▸ **About this task**
When the line containing "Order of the" appears in the entries below, begin printing there and stop after the line containing "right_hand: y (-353"; print each of those lines exactly and no other line.

▸ **Exercise material**

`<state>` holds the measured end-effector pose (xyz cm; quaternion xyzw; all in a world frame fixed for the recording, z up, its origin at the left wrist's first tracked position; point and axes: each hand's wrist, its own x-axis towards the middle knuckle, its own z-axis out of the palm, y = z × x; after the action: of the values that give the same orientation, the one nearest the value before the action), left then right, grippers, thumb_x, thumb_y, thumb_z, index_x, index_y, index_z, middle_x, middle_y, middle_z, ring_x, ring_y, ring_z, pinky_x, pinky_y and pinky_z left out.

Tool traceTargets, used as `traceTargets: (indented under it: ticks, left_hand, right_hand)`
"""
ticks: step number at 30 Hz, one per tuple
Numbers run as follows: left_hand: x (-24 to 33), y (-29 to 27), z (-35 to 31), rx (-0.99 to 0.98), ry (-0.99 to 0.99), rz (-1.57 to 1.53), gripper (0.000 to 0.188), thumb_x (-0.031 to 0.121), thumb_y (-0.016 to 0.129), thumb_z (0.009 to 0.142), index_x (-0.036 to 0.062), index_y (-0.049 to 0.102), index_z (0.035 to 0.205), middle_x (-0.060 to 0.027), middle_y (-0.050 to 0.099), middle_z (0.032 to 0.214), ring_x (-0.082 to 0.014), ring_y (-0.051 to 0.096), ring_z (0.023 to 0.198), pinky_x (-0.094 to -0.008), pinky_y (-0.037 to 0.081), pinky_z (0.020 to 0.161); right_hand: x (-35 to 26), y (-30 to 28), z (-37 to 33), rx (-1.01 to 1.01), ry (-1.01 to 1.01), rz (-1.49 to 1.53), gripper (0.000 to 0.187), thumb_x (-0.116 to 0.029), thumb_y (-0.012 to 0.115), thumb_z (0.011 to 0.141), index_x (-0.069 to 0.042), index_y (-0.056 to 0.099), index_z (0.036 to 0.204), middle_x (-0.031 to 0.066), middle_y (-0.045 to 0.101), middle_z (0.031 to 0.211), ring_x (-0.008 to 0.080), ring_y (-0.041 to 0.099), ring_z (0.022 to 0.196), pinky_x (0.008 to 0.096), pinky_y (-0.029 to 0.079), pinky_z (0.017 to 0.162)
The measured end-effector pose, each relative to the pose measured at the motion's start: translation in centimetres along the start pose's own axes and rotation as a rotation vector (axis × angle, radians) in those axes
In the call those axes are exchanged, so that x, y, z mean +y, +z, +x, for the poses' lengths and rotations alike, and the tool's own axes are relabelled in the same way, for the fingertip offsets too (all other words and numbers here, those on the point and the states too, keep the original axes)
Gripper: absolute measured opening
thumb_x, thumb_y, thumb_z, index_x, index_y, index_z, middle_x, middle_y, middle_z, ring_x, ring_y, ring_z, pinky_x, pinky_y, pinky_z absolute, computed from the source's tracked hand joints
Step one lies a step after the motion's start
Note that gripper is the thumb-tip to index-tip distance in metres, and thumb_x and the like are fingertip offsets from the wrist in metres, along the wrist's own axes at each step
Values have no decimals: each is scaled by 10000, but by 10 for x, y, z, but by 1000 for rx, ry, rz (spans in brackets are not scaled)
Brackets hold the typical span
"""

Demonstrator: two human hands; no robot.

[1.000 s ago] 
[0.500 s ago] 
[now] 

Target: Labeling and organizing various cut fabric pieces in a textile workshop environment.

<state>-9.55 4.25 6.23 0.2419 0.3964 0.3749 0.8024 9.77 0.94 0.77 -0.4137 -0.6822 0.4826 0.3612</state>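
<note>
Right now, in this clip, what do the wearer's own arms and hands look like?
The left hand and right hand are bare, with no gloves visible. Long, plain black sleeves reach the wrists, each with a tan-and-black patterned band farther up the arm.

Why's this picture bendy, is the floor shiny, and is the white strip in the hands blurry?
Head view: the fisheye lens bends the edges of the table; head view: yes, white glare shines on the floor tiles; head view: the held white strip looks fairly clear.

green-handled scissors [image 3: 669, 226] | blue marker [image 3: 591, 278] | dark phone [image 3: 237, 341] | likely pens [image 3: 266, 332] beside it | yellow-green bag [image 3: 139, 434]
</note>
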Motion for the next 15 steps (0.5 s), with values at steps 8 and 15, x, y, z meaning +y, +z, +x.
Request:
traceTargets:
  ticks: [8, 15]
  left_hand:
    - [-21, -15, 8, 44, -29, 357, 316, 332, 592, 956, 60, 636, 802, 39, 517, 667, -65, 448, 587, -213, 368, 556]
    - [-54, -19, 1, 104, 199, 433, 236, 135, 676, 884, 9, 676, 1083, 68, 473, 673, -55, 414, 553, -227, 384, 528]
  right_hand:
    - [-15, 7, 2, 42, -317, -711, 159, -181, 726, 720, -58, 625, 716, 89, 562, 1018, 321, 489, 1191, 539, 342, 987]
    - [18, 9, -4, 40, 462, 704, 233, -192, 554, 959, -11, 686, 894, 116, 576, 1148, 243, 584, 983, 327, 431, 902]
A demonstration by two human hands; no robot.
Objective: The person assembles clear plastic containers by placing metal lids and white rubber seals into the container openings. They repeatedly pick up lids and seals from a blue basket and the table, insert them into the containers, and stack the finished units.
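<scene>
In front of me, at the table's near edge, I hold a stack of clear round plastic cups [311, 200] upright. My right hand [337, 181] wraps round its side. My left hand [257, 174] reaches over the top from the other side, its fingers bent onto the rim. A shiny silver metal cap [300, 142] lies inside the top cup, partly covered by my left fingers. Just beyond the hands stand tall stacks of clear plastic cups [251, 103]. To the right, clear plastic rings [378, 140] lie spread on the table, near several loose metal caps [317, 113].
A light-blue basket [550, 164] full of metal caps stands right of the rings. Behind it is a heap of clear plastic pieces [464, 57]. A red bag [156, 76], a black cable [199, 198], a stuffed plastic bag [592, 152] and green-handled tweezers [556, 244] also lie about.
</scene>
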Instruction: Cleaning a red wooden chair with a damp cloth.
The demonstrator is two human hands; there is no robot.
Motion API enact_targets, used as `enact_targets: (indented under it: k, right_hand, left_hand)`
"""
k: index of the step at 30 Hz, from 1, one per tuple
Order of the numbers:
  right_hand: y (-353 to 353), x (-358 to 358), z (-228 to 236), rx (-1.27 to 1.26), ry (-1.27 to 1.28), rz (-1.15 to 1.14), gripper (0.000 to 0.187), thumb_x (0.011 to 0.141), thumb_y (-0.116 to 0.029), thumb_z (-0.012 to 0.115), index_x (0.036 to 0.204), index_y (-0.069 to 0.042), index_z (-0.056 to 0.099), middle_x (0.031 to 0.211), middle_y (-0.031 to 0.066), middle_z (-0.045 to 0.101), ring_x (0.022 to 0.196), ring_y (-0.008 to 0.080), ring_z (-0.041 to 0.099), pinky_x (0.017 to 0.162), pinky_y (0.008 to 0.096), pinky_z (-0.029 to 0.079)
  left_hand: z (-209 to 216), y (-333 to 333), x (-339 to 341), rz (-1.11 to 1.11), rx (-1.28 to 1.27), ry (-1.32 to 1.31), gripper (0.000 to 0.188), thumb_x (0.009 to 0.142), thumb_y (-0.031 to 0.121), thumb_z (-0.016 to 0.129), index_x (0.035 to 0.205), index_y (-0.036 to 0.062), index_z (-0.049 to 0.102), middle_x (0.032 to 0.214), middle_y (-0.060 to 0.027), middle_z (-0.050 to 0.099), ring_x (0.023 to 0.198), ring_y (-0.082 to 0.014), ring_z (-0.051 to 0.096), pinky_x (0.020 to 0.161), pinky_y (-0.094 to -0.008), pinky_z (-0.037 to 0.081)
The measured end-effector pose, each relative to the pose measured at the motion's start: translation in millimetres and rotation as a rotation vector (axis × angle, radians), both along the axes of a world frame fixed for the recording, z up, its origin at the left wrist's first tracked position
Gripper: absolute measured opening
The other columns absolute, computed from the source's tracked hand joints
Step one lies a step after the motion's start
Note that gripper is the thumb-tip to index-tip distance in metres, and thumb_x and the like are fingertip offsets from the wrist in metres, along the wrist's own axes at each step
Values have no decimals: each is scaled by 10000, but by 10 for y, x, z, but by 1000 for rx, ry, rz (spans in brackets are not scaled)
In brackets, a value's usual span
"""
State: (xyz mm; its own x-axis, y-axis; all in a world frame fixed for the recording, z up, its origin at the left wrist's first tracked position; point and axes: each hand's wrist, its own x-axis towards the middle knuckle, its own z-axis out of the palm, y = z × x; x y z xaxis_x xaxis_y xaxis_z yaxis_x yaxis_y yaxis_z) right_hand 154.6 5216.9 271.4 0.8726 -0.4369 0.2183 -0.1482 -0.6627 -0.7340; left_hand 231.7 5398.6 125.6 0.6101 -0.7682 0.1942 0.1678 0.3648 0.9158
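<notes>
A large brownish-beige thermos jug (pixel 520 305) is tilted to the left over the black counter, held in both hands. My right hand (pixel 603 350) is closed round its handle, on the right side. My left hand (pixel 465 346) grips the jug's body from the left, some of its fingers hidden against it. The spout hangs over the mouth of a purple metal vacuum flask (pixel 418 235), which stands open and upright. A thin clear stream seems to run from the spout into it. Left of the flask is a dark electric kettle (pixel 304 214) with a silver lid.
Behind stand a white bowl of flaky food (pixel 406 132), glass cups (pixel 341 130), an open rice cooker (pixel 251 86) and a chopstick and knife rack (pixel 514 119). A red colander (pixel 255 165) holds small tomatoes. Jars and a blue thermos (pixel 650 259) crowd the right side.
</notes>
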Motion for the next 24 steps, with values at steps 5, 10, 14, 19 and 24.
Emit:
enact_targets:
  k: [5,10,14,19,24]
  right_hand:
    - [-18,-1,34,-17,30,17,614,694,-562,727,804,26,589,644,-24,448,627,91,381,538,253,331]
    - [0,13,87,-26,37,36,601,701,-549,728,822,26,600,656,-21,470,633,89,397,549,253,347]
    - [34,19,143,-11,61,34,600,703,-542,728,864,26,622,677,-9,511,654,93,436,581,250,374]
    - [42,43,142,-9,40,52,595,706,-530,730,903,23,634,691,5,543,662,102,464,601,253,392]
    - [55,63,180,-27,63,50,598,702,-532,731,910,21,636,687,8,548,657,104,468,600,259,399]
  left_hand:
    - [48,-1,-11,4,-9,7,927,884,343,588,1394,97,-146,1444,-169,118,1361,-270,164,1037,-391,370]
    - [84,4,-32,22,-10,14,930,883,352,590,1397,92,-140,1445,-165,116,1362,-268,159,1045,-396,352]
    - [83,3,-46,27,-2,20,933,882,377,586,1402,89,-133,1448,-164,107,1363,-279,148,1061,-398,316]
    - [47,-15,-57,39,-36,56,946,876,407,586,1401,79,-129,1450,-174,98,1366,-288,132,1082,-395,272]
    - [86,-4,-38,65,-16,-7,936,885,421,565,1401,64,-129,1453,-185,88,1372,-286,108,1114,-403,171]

▸ **Solution for this problem**
Order of the numbers:
  right_hand: y (-353 to 353), x (-358 to 358), z (-228 to 236), rx (-1.27 to 1.26), ry (-1.27 to 1.28), rz (-1.15 to 1.14), gripper (0.000 to 0.187), thumb_x (0.011 to 0.141), thumb_y (-0.116 to 0.029), thumb_z (-0.012 to 0.115), index_x (0.036 to 0.204), index_y (-0.069 to 0.042), index_z (-0.056 to 0.099), middle_x (0.031 to 0.211), middle_y (-0.031 to 0.066), middle_z (-0.045 to 0.101), ring_x (0.022 to 0.196), ring_y (-0.008 to 0.080), ring_z (-0.041 to 0.099), pinky_x (0.017 to 0.162), pinky_y (0.008 to 0.096), pinky_z (-0.029 to 0.079)

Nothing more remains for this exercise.